Making a Project a Task

Inspired by the book While we’re on the Topic by Bill Van Patten, I have been thinking about how tasks, as opposed to activities, fit into my teaching. And mostly recently, I have been exploring how a project in the World Language proficiency classroom can become a task. My most clear understanding of a task in this context is when students research, write up and present information, the class then does something with that information, like infer, rank, rate, group or compare.

In this example, students present information in a guessing game format and the rest of the students have to infer who the person is that is being described. Then, when students present a famous French-speaking person, the rest of the class listens to rate, rank, group and compare the people.

Please access documents from the folder or linked below.

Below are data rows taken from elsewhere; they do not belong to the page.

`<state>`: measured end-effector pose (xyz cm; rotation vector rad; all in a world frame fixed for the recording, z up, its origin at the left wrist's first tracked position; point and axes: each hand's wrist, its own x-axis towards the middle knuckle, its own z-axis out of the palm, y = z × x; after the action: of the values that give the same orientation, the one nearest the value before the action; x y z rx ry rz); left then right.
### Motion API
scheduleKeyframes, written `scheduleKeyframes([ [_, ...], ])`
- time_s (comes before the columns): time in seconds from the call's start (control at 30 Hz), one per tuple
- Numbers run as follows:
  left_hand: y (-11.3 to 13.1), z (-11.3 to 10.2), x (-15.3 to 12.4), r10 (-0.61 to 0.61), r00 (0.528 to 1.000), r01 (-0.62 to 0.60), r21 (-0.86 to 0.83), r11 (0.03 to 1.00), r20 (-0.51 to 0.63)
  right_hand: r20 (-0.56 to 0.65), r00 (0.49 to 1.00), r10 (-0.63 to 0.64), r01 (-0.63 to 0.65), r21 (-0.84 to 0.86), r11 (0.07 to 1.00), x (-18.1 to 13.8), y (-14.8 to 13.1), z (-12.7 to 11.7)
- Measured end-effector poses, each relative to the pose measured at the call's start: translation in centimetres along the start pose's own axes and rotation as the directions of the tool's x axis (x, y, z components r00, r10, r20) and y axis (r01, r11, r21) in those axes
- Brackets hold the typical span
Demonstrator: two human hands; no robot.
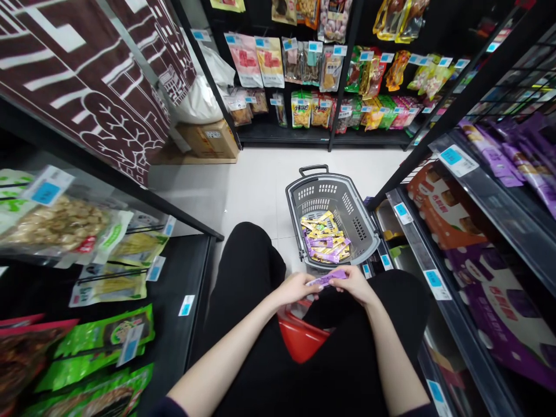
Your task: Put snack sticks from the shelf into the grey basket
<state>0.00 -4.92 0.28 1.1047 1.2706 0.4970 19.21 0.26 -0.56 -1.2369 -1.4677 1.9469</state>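
Note:
Between my two hands is a slim purple snack packet (326,279), held level just short of the basket's near rim. My left hand (296,289) pinches its left end. At the other end, the fingers of my right hand (353,284) are closed on the packet. Just beyond, a grey plastic shopping basket (367,202) stands on the floor, with several yellow and purple snack packets (325,238) lying loose in its bottom. A red plastic object (302,336) shows below my hands, between my legs; its full shape is hidden.
Shelves on the right hold purple packets (521,156) and printed display boxes (490,289). Bagged snacks hang from a rack (286,136) ahead. On the left stands another shelf (174,289) with hanging bags. A cardboard box (211,139) sits beside a patterned brown curtain (117,98).

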Motion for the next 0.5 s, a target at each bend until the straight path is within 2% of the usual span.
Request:
scheduleKeyframes([
  [0.07, 0.1, 0.2, 0.1, -0.01, 1.0, 0.012, -0.067, 0.998, 0.026, -0.006, 1.0, -0.003, 0.003, 0.009, 1.0, 0.5, 0.2, 0.8],
  [0.23, 0.1, 0.1, 0.3, -0.026, 0.997, 0.042, -0.208, 0.977, 0.078, -0.154, 0.988, -0.01, 0.022, 0.079, 0.997, 1.5, 0.3, 1.4],
  [0.5, 0.1, -0.7, -0.5, -0.015, 0.949, 0.13, -0.345, 0.929, 0.316, -0.242, 0.97, -0.027, 0.062, 0.135, 0.989, 0.7, 0.1, -1.4],
])
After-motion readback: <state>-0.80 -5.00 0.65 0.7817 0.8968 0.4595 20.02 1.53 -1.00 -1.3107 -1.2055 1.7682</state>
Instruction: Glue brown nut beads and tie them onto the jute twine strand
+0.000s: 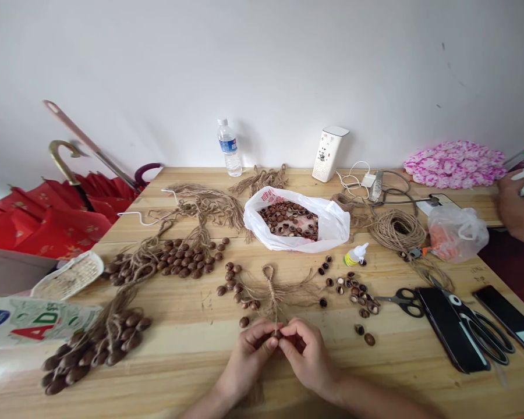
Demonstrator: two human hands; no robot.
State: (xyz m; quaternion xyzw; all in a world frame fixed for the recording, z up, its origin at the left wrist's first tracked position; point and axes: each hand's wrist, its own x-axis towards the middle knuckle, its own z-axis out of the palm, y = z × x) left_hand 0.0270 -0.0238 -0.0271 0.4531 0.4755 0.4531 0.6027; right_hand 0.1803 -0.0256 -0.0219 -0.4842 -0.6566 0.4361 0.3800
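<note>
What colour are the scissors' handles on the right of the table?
Black. The scissors lie beside a dark phone; head view shows them best.

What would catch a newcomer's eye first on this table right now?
Probably the two hands at the near edge, left hand and right hand, pinching a small brown nut shell at the end of a knotted jute cord. Behind it, mid-table, a white plastic bag lies open, full of shells. To the left lie finished shell clusters on twine, and bright red umbrellas lean beyond the table's left edge.
</note>
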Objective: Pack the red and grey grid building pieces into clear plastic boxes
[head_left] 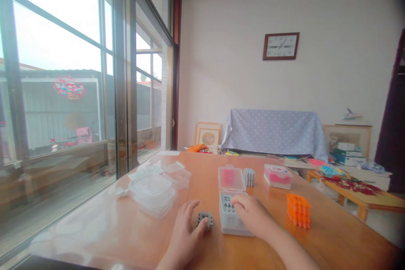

  1. I begin with a pretest to see what famous French-speaking people the students know by asking the area of expertise of the person. I do this as a google form and after we share the answers in charts. (You can copy mine from the folder linked above and edit it.) Then we do a guessing game. The teacher reveals one by one twenty clues in French on slides about an American or internationally known celebrity. After each clue, the students write down a guess. They can change their mind as to who it is along the way, but at the end they have twenty guesses written down. The last slide is the picture and name of the person. To score, they tally how many times they wrote the correct answer.
  2. Students in pairs create their own guessing games about an American or internationally known celebrity. They use my presentation for some language and ideas on how to build clues from general to more specific. They are very quiet and secret about their person. I gave my students a template to fill out with clues and a template for the slides, which I shared with them online.
  3. The student-generated guessing games begin. In my class I had all the games submitted to me and was able to present them without the class knowing the authors. I read the clues. There are many surprises and laughs. Nobody shares how many points they got because that isn’t the point, but it makes it fun.
  4. Now for their individual projects students chose a famous French-speaking person from a list. I go over the project overview and some useful vocabulary. They fill out a note taking form about the person by researching them online. Then, their project is to make five slides about that person to present to the class or a poster with a crossword that asks for information on the person.
  5. Students finish their projects. As they finish, they get paired up and the students who are presenting practice with a partner. Students finish their work for homework.
  6. Student presentations. The other students fill out this organizer while listening to presentations. Then, students read the posters, take more notes and do the crossword puzzles.
  7. In a post-test in a Google form (found in the folder linked above) students rate the people they heard about for how interesting they were. The teacher then displays the ratings as graphs and the class discusses. The teacher shows the findings from another class or the year before and the class compares. Next, students group the people they heard about in terms of area of expertise with a handout. And then, students rank the people based on different criteria. The class, in an effort to use student opinion to inform instruction, then go back to the teacher’s original list of people to study and edit the document for the following year’s students, commenting on whether there are enough people listed for an area of expertise and whether the people listed are interesting enough to warrant researching. The class conversation is in French and the teacher jumps in to ask guiding questions, like “why do you feel that way?”, “what did that person achieve?” and “what was that person’s contribution to society?” The students refer to their notes as they discuss.